Since that time, I have become an income specialist. I can now tell you, with my company’s compensation plan, exactly what you need to do to produce $10,000 a month. The key is . . . for your company to have the kind of pay plan(s) that includes some pay spots that are easily figured and have some sort of front-end money. It’s really helpful, too, if your pay plan has a weekly payout so that your recruit can easily keep up with production levels.
I arbitrarily picked “$10,000” a month for my income “lesson plan,” so that I could give you the formula in less than 30 seconds, and you’d actually wind up making $12,060 with it in your first month, but I’ll bet you wouldn’t complain even if you mess up a little and didn’t quite make it.
We have an obligation in network marketing to help people “bring home the bacon.” To do that, it’s critical that we help our people realize their income dreams fast enough to prevent attrition from canceling out new recruiting (a definite sign that new people aren’t making enough). We need to focus more in coaching the new distributors effectively in how to be successful in measurable terms.
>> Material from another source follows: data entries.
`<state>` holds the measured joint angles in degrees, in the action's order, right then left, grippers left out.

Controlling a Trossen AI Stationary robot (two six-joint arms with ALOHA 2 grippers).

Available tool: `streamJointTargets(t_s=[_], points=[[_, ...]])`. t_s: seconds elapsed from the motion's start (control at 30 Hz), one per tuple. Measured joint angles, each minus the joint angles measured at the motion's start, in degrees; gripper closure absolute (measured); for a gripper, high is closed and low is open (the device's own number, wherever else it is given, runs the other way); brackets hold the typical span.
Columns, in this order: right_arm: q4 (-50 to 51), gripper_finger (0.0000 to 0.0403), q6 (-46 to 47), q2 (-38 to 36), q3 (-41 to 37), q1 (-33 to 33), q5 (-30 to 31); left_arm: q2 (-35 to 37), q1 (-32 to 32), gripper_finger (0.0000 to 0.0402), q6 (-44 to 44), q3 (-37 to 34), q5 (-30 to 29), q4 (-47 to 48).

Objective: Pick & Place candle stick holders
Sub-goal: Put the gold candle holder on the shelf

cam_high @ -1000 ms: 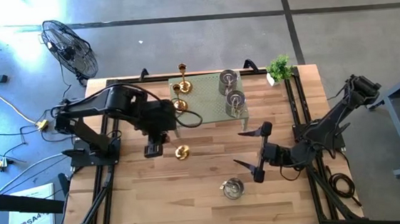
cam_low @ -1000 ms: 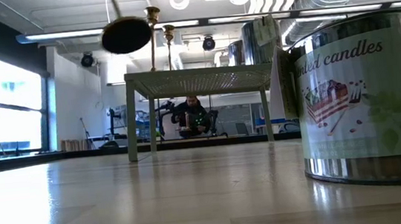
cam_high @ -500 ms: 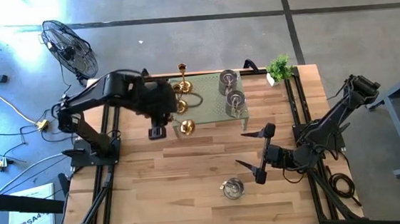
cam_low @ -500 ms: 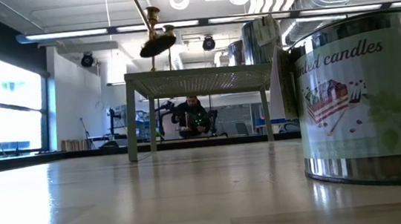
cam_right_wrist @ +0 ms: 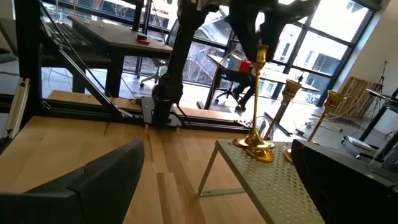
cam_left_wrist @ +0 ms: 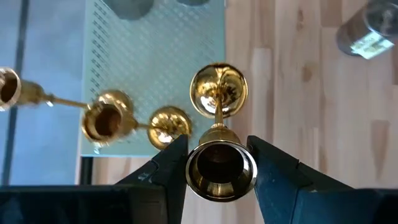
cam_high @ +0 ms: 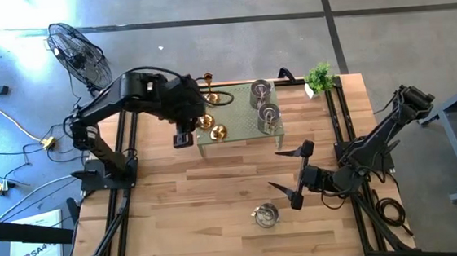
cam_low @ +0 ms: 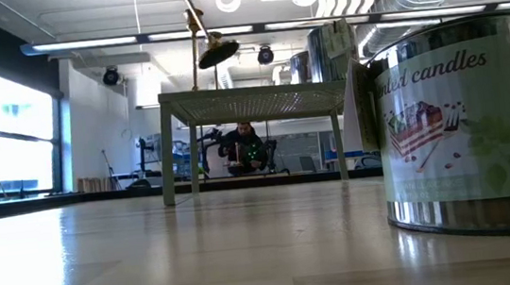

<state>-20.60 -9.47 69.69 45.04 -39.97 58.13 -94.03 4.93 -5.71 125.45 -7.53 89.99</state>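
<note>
Left gripper (cam_left_wrist: 219,163) closed on a gold candle stick holder (cam_left_wrist: 219,124), held in the air above the near-left corner of the pale green perforated stand (cam_high: 241,131). Two more gold holders (cam_high: 208,89) stand on the stand just beyond it; two silvery-glass holders (cam_high: 264,102) sit further right. Right gripper (cam_high: 295,175) spread wide, empty; a third silvery holder (cam_high: 266,215) on the table just beside it.

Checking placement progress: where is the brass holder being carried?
High view: third brass holder in the left pincer, above the green rack's front-left corner, beside two standing brass holders.
</note>
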Motion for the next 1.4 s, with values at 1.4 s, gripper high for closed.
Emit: streamJointTargets(t_s=[1.4], points=[[5.4,0.0003,4.6,0.0,0.0,0.5,-1.5,-9.5,5.9,0.0261,-3.3,4.4,6.6,0.0]])
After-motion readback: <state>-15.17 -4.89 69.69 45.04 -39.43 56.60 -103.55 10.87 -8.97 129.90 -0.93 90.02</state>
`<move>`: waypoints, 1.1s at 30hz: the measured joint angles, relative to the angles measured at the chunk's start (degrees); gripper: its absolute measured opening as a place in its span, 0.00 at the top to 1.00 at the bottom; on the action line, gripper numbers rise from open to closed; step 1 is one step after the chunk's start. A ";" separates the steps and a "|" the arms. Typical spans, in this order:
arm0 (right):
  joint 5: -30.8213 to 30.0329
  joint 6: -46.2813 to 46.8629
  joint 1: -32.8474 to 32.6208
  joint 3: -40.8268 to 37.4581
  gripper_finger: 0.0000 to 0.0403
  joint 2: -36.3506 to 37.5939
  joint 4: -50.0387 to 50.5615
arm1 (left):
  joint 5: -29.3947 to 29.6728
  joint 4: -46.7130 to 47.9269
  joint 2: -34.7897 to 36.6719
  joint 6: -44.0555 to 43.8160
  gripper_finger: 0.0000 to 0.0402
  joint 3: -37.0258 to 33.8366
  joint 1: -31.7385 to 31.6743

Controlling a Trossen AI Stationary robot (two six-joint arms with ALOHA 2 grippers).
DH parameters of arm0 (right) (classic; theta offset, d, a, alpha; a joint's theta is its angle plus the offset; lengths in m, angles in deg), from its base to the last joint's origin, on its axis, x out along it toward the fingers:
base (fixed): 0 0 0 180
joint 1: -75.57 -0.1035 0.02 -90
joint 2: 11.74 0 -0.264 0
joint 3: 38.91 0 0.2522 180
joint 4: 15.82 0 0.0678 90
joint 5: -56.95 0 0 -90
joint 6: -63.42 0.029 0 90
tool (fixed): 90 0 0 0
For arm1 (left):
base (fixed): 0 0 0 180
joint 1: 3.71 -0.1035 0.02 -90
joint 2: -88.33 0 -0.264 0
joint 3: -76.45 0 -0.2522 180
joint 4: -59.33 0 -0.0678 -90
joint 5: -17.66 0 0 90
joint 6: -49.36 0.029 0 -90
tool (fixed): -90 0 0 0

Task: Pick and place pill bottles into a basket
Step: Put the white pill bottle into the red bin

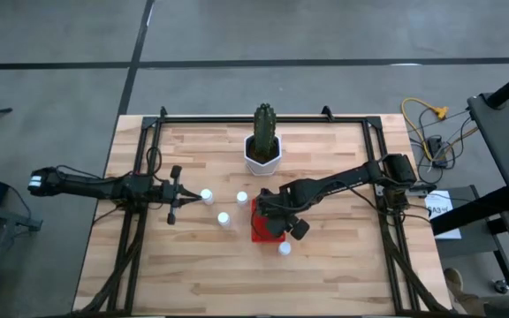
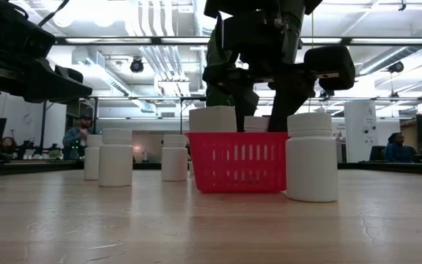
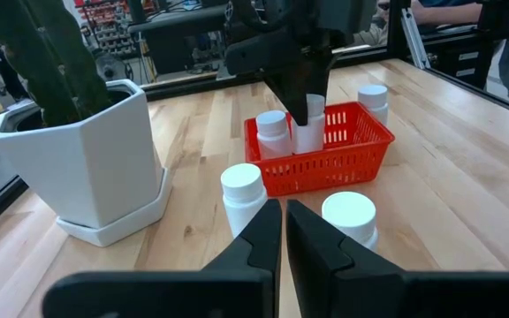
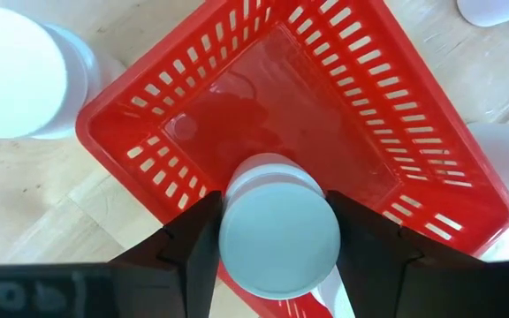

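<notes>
Small rectangular plastic basket (image 4: 387, 132) is bright red, walls patterned with vertical slots, floor solid glossy red. Small cylindrical plastic pill bottles (image 2: 311, 157) are plain white, caps white too, no visible label print. Hexagonal ceramic cactus pot (image 3: 87, 159) is white on a matching white saucer; the cactus (image 1: 264, 126) in it is dark green. Butcher-block wooden desk (image 1: 343, 274) is light tan with pale plank striping, framed by black rails. Both arms and each end effector, left (image 3: 283, 231) and right (image 4: 272, 231), are matte black. Floor (image 1: 60, 53) is grey concrete.
</notes>
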 joint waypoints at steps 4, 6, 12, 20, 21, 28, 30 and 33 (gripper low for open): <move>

Here are some guidelines for you in working with your new recruits:
1) Let them set income goals and then design a work plan that will produce in 12
months or less (preferably 90 days or less for initial goal);
2) Define the game plan for your recruits’ new recruits;
3) Mentor with all necessary skill sets included in your coaching plan;
4) Plug your people into all support system trainings and tools that will assist them further;
5) Always remember that “signing them up” is just the beginning and carries a great deal of responsibility with it. Be ready to be a leader and do what is necessary, or don’t personally sponsor them;
6) Be sure to have an evaluation process in place for you and your distributors to be able to analyze regularly how things are going and to make on course corrections where they are needed.
Being a networking leader is quite a bit like being a parent! You make an emotional commitment to provide guidance and mentoring no matter how long it takes, and for as long as the company and both parties are still alive, we are in relationship, whether we like it or not.
I don’t know about you, but I feel a tremendous sense of personal connection to those who choose me as their sponsor. I’m going to assume that you do, too. So let’s all “raise the bar” in our industry and become as genuinely interested in our new recruit’s income as we are in our own, because you know what they say:
“When you help others get what they want, you get what you want.”